Would I recommend seeing this show? My answer is ‘yes’, but hurry because it is ending soon.
April 23, 2025
Wood as art and the art of woodwork
DURING THE EASTER weekend, we visited two exhibitions. Unlike many exhibitions I have written about lately, neither of them finish soon. Both shows relate to wood and trees. One is being held at the Serpentine South Gallery in Kensington Gardens and it ends on 7 September 2025, and the other is at Japan House in High Street Kensington and continues until 6 July 2025. So, there is plenty of time to see both exhibitions.

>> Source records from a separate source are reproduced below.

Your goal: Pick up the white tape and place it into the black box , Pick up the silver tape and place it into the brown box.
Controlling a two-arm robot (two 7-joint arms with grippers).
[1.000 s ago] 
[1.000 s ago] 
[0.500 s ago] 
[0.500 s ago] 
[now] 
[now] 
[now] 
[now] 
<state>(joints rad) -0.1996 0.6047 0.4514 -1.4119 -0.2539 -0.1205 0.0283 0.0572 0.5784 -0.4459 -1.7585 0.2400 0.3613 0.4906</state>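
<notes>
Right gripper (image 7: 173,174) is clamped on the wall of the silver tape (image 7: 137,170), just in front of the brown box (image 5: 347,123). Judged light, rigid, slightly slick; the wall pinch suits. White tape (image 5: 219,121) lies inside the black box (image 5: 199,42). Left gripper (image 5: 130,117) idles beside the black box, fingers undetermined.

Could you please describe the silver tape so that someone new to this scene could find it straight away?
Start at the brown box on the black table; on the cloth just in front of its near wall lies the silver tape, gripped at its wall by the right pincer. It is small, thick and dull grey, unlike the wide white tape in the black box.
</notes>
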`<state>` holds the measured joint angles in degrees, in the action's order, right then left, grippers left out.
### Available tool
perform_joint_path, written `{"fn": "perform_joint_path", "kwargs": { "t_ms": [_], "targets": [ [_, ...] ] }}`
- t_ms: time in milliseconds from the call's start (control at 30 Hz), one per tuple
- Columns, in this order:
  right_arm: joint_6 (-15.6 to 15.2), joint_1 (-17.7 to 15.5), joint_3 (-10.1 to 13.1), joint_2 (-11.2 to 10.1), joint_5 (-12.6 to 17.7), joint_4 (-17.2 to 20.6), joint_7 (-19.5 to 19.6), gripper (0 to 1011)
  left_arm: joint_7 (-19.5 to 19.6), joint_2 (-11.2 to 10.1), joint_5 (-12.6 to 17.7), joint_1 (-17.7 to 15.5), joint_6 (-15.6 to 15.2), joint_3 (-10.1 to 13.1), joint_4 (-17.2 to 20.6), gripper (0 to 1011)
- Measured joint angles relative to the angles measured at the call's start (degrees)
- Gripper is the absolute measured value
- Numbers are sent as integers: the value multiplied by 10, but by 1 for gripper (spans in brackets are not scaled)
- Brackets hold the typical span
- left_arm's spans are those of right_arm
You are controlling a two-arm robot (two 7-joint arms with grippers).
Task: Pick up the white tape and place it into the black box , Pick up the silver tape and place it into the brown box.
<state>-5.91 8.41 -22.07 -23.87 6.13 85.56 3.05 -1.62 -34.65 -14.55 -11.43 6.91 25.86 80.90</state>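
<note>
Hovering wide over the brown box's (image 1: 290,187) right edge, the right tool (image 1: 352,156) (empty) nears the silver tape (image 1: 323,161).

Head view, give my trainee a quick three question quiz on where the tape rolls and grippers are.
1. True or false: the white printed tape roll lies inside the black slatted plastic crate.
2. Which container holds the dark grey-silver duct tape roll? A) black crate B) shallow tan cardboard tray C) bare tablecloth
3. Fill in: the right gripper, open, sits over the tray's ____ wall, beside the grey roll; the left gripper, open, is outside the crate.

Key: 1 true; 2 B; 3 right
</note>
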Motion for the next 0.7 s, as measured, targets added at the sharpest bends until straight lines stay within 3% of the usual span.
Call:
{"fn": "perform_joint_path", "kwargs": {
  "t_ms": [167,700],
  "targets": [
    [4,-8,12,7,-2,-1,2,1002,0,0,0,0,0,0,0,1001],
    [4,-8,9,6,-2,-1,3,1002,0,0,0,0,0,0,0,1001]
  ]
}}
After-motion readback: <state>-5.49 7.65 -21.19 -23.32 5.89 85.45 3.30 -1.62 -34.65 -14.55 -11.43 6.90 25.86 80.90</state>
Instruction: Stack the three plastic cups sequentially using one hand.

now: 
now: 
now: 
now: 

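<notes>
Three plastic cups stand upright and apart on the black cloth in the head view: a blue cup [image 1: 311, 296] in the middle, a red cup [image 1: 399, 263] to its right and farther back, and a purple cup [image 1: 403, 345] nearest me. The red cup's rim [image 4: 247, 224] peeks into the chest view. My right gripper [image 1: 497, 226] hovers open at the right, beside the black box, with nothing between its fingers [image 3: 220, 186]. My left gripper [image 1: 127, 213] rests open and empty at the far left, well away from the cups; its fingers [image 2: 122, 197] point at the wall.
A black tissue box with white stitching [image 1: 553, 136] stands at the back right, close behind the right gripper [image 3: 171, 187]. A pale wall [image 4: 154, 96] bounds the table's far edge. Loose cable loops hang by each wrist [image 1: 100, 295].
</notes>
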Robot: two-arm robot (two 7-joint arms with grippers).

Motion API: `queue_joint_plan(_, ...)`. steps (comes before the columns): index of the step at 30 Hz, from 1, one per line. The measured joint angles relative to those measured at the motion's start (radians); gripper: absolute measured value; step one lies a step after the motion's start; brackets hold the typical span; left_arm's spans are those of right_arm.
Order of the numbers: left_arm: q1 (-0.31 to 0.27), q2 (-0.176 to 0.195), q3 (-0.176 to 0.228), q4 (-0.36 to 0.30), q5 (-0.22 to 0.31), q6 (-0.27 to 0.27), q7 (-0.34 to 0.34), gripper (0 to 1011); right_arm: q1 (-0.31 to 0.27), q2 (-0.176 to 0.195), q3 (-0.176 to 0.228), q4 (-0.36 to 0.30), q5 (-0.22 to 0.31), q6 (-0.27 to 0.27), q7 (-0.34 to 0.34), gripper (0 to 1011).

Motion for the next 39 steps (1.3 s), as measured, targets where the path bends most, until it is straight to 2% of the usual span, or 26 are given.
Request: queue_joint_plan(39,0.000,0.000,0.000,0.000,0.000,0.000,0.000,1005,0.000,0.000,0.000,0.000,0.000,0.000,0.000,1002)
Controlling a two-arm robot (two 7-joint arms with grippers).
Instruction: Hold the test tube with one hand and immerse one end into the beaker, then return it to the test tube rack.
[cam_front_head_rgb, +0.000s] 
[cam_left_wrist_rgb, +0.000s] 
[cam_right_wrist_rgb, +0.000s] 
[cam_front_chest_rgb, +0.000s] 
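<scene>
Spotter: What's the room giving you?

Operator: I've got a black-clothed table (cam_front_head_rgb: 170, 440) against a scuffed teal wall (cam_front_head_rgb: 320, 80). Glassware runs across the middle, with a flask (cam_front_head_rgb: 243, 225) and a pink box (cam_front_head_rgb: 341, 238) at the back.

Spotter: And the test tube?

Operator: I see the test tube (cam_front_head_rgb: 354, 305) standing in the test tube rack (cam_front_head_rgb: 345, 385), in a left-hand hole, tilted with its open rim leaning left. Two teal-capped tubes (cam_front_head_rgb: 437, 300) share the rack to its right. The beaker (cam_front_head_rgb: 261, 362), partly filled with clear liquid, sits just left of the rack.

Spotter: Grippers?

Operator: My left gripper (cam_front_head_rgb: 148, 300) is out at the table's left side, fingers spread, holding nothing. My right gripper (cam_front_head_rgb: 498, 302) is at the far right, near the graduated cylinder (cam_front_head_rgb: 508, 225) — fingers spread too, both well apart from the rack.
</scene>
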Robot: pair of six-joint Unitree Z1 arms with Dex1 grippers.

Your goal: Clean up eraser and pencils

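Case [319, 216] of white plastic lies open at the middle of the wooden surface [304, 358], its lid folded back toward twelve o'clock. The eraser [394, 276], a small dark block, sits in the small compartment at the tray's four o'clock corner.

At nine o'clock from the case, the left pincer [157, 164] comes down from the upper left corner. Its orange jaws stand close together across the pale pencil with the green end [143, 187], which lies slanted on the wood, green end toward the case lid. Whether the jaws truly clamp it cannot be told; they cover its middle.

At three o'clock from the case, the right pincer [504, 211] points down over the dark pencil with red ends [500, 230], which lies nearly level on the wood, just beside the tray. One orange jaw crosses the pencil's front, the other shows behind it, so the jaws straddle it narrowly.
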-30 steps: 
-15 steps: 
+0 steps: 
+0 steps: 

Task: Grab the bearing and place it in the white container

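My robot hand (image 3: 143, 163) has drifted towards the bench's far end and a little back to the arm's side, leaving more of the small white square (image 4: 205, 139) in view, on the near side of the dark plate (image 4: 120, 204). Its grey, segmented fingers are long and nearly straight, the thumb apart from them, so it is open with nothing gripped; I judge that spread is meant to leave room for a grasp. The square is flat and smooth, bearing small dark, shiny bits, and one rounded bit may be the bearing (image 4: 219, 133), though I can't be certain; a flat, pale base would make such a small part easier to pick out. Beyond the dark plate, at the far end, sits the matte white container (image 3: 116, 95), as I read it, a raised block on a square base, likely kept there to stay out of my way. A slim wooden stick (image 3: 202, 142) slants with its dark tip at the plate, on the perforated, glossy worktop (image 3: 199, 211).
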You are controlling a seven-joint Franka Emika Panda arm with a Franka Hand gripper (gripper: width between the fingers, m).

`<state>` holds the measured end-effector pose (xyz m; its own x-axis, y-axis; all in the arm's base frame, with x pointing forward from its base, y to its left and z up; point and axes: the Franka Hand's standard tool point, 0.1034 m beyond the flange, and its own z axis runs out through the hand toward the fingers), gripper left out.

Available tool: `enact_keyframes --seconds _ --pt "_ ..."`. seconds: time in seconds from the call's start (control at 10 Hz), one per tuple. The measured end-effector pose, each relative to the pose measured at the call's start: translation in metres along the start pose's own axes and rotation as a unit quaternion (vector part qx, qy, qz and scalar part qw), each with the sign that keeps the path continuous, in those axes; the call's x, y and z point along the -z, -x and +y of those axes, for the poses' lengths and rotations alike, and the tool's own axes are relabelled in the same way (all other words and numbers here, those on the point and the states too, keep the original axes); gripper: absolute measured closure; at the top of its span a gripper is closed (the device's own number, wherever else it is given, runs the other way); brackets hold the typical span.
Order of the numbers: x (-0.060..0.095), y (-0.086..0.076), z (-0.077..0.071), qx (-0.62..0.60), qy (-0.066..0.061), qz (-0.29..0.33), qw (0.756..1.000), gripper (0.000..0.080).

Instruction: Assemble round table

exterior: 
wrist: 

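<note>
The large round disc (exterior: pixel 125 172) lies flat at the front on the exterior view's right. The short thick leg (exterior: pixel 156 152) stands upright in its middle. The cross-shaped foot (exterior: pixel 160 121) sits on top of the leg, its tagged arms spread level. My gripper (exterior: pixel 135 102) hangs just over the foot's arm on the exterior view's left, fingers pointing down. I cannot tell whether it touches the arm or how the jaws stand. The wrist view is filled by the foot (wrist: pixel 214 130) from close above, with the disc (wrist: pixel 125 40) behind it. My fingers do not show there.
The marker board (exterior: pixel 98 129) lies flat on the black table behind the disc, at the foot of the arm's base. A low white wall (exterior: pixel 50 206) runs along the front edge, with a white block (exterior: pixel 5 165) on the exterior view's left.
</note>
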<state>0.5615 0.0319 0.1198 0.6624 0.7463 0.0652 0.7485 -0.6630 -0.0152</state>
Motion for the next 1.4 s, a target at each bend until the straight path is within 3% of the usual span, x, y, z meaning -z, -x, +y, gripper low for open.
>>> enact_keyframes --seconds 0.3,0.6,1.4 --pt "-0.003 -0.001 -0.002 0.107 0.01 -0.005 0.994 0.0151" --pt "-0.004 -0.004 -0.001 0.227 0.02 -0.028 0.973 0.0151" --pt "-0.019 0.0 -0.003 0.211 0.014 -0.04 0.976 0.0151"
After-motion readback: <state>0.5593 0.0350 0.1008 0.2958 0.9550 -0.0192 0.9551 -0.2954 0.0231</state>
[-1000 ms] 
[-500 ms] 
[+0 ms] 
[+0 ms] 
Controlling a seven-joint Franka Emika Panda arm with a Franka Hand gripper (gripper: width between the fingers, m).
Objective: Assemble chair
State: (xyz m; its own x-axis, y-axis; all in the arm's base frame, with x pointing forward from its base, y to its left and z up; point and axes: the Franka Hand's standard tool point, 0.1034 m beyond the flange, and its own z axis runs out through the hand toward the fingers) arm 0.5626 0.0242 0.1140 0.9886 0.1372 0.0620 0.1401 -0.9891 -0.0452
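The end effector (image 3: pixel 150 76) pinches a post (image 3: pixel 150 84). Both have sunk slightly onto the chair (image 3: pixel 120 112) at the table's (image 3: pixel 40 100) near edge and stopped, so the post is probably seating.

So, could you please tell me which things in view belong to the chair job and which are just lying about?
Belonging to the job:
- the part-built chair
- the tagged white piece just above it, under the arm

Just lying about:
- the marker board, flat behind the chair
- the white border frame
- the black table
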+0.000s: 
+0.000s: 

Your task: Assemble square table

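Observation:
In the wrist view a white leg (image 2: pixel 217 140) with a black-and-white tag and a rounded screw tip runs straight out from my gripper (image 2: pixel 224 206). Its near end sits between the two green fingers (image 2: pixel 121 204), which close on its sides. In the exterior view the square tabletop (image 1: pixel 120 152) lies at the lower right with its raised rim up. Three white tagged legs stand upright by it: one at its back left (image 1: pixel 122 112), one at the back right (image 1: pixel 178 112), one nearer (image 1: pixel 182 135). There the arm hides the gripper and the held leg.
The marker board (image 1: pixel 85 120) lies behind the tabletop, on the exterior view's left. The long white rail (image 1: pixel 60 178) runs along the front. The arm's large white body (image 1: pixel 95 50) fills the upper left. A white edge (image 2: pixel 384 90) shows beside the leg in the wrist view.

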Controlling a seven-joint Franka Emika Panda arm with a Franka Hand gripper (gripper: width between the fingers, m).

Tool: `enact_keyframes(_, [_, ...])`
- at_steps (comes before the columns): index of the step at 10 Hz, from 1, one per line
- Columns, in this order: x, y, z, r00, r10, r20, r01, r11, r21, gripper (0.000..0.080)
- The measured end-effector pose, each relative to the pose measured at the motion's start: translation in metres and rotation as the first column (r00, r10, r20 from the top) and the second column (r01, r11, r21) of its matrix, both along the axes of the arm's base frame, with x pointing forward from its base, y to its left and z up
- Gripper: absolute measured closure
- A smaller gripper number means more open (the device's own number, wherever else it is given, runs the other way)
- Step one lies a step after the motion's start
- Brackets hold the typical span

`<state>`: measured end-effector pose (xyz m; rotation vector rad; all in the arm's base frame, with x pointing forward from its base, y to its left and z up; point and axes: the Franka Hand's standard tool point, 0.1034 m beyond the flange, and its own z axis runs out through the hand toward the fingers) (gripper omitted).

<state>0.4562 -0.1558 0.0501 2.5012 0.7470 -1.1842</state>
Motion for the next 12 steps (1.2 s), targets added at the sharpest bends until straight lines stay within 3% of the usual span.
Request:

The show at the Serpentine is of artworks by the Italian artist Giuseppe Penone. I have already written a bit about him (https://adam-yamey-writes.com/2025/04/15/boulders-lodged-in-trees-at-a-park-in-london/). I did this after seeing those of his works that are on display near the outside of the Serpentine Gallery. I have now seen what is on display within the gallery, and was pleasantly surprised. Penone is fascinated by the intricate relationships between humans and nature, and this is what inspires his artworks. Many of the artefacts (paintings, installations, and sculptures) on display relate to trees and their leaves. The walls of the central hall of the Serpentine Gallery are lined with containers that hold thousands of dead laurel leaves. Another exhibit consists of semi-abstract sculptures that resemble human forms, and these are entwined with living plants growing out of large flower pots. Other works are formed from pieces of wood and twigs. One particularly effective work consisted of living branches with leaves and twigs. One of the twigs has been forced through a hole cut in a photograph of a man’s face in such a way that the twig seems to have grown from within the centre of the eye. I like this piece because it encapsulates what Penone does: he sees nature through his eyes and is inspired by what he sees.
In contrast to Penone’s work at the Serpentine, which is art for art’s sake, the exhibition at Japan House is designed to illustrate how man can create artistic yet functional artefacts from wood. Called “The Craft of Carpentry: Drawing Life from Japan’s Forests”, the show sets out (successfully) to illustrate the amazing skills of traditional Japanese carpentry. This informatively labelled exhibition has exhibits showing the variety of tools used, the types of wood employed, the range of joinery methods, templates for cutting shapes, and some of the final products including a life-size replica of the Se-an teahouse in a temple in Kyoto. Although everything on display is related to creating functional products, each exhibit is so beautiful that it could be considered a work of art in its own right. As with every exhibition I have seen at Japan House, the exhibits are displayed imaginatively and beautifully. The exhibitions themselves are works of art.
I recommend visiting both exhibitions not only because they are fascinating but also because they illustrate two completely different approaches to dealing with trees and their wood.
April 22, 2025
A bird with two heads in London’s Earls Court
COLEHERNE COURT IS a large block of flats located on the corner of Old Brompton Road and Redcliffe Gardens. The late Princess Diana lived there before she married Prince Charles. At the corner of the building there is an entrance surmounted by a carving of a bird with two heads each on a long neck.

A map surveyed in 1916 indicates that there was a bank at this corner, The two headed bird was probably above its entrance. The only British bank I know of that uses the double-headed eagle as its symbol is Hoare’s Bank. There may have been others, but I do not know about them.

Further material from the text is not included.